Vision Transformer (ViT): Bringing Transformers to Computer Vision

Imagine if you could look at a photo the same way you read a book - breaking it into meaningful chunks and understanding how each piece relates to the others. That's exactly what Vision Transformers (ViT) do, and they've revolutionized computer vision in the process.

In 2020, Google's "An Image is Worth 16x16 Words" paper proved that the attention mechanisms powering language models could work just as well for images. The result? A simpler, more elegant approach that often outperforms traditional convolutional neural networks.

The Problem with Traditional Approaches

Convolutional Neural Networks (CNNs) dominated computer vision for decades by mimicking how our visual cortex processes images - starting with local features (edges, textures) and gradually building up to global understanding (objects, scenes).

But CNNs have limitations:

Local Bias: They focus on nearby pixels, potentially missing long-range relationships
Fixed Patterns: Convolution filters are the same everywhere in the image
Inductive Bias: They assume nearby pixels are more related than distant ones

What if we could process all parts of an image simultaneously, like attention does for text?

The Vision Transformer Breakthrough

ViT's core insight: treat image patches like words in a sentence.

The "16x16 Words" Analogy

Think of reading a comic book:

Instead of reading letter by letter (pixel by pixel)
You look at panels (patches) and understand the story
Each panel can reference any other panel (global attention)
The sequence of panels matters (positional encoding)

Here's how ViT transforms images:

Step 1: Divide and Conquer

Original Image (224×224)  →  196 patches (each 16×16)
[Entire photo]           →  [Panel 1][Panel 2]...[Panel 196]

Step 2: Make Patches "Speakable" Each 16×16×3 patch (768 numbers) becomes a single vector that the transformer can understand - like turning a complex idea into a word.

Step 3: Add Position Memory Since attention doesn't inherently understand spatial layout, we add positional embeddings - like numbering comic panels so we know their arrangement.

Step 4: Let Attention Work Its Magic Now patches can "ask" other patches: "What are you showing that's relevant to what I'm showing?"

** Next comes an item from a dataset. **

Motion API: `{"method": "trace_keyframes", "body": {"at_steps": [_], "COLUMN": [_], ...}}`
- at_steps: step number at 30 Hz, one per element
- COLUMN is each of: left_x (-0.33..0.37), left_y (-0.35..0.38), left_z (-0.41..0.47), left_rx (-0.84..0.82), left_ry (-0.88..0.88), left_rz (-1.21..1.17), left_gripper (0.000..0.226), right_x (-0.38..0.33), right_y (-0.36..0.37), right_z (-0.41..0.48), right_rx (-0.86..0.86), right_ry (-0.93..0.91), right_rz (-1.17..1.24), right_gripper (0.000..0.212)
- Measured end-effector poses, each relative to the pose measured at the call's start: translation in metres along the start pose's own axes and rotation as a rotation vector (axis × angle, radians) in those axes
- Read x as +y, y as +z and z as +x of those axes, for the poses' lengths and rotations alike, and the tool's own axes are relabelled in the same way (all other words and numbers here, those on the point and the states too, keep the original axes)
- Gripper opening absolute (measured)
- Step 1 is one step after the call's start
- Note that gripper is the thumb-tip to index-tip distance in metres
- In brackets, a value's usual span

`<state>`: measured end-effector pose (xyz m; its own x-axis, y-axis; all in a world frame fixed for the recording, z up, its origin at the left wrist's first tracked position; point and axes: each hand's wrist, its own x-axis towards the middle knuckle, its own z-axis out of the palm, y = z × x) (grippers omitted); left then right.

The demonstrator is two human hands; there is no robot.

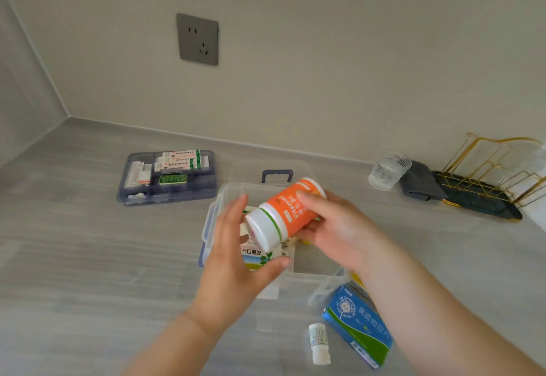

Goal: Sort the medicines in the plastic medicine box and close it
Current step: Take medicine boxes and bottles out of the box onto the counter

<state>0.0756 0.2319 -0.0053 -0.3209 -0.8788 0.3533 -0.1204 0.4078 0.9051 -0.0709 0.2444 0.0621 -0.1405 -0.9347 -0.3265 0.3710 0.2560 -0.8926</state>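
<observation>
**Grey surface, vitamin bottle over the box**

Grey surface (74, 257) carries my open medicine box (313, 260). My right hand (334, 228) grips the orange bottle (286, 213) above it; my left hand (233, 257) hovers open-fingered by the cap. Sorting is midway, I judge; next I lower the bottle into free space.
</observation>
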Motion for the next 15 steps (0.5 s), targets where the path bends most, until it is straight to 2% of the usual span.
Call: {"method": "trace_keyframes", "body": {"at_steps": [3, 5, 7, 9, 12, 13, 15], "left_x": [0.005, 0.007, 0.003, 0.001, -0.002, -0.004, -0.008], "left_y": [-0.009, -0.02, -0.035, -0.055, -0.087, -0.096, -0.113], "left_z": [-0.002, -0.005, -0.01, -0.016, -0.024, -0.026, -0.029], "left_rx": [0.102, 0.161, 0.256, 0.346, 0.383, 0.367, 0.318], "left_ry": [-0.008, -0.017, -0.049, -0.093, -0.18, -0.213, -0.247], "left_rz": [-0.084, -0.034, 0.042, 0.117, 0.259, 0.309, 0.437], "left_gripper": [0.068, 0.056, 0.057, 0.058, 0.056, 0.056, 0.053], "right_x": [0.022, 0.034, 0.05, 0.072, 0.104, 0.112, 0.117], "right_y": [0.018, 0.028, 0.033, 0.037, 0.042, 0.043, 0.046], "right_z": [0.003, 0.008, 0.011, 0.005, -0.007, -0.008, -0.007], "right_rx": [-0.057, -0.071, -0.056, -0.05, 0.012, 0.023, 0.036], "right_ry": [0.049, 0.051, -0.032, -0.226, -0.735, -0.843, -0.911], "right_rz": [0.107, 0.062, -0.245, -0.623, -1.267, -1.424, -1.505], "right_gripper": [0.008, 0.012, 0.015, 0.019, 0.028, 0.029, 0.022]}}
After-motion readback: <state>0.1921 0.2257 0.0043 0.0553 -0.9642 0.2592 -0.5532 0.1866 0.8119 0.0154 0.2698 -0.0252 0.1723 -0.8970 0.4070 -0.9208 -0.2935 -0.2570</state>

Understanding ViT Through Examples

Example 1: Recognizing a Dog

Traditional CNN thinking:

Early layers: "I see edges and textures"
Middle layers: "These edges form ear shapes and fur patterns"
Later layers: "These patterns combine to form a dog"

ViT thinking:

"The patch with the nose should pay attention to patches with ears"
"Patches with fur texture should connect to patches with similar texture"
"The background patches can be largely ignored"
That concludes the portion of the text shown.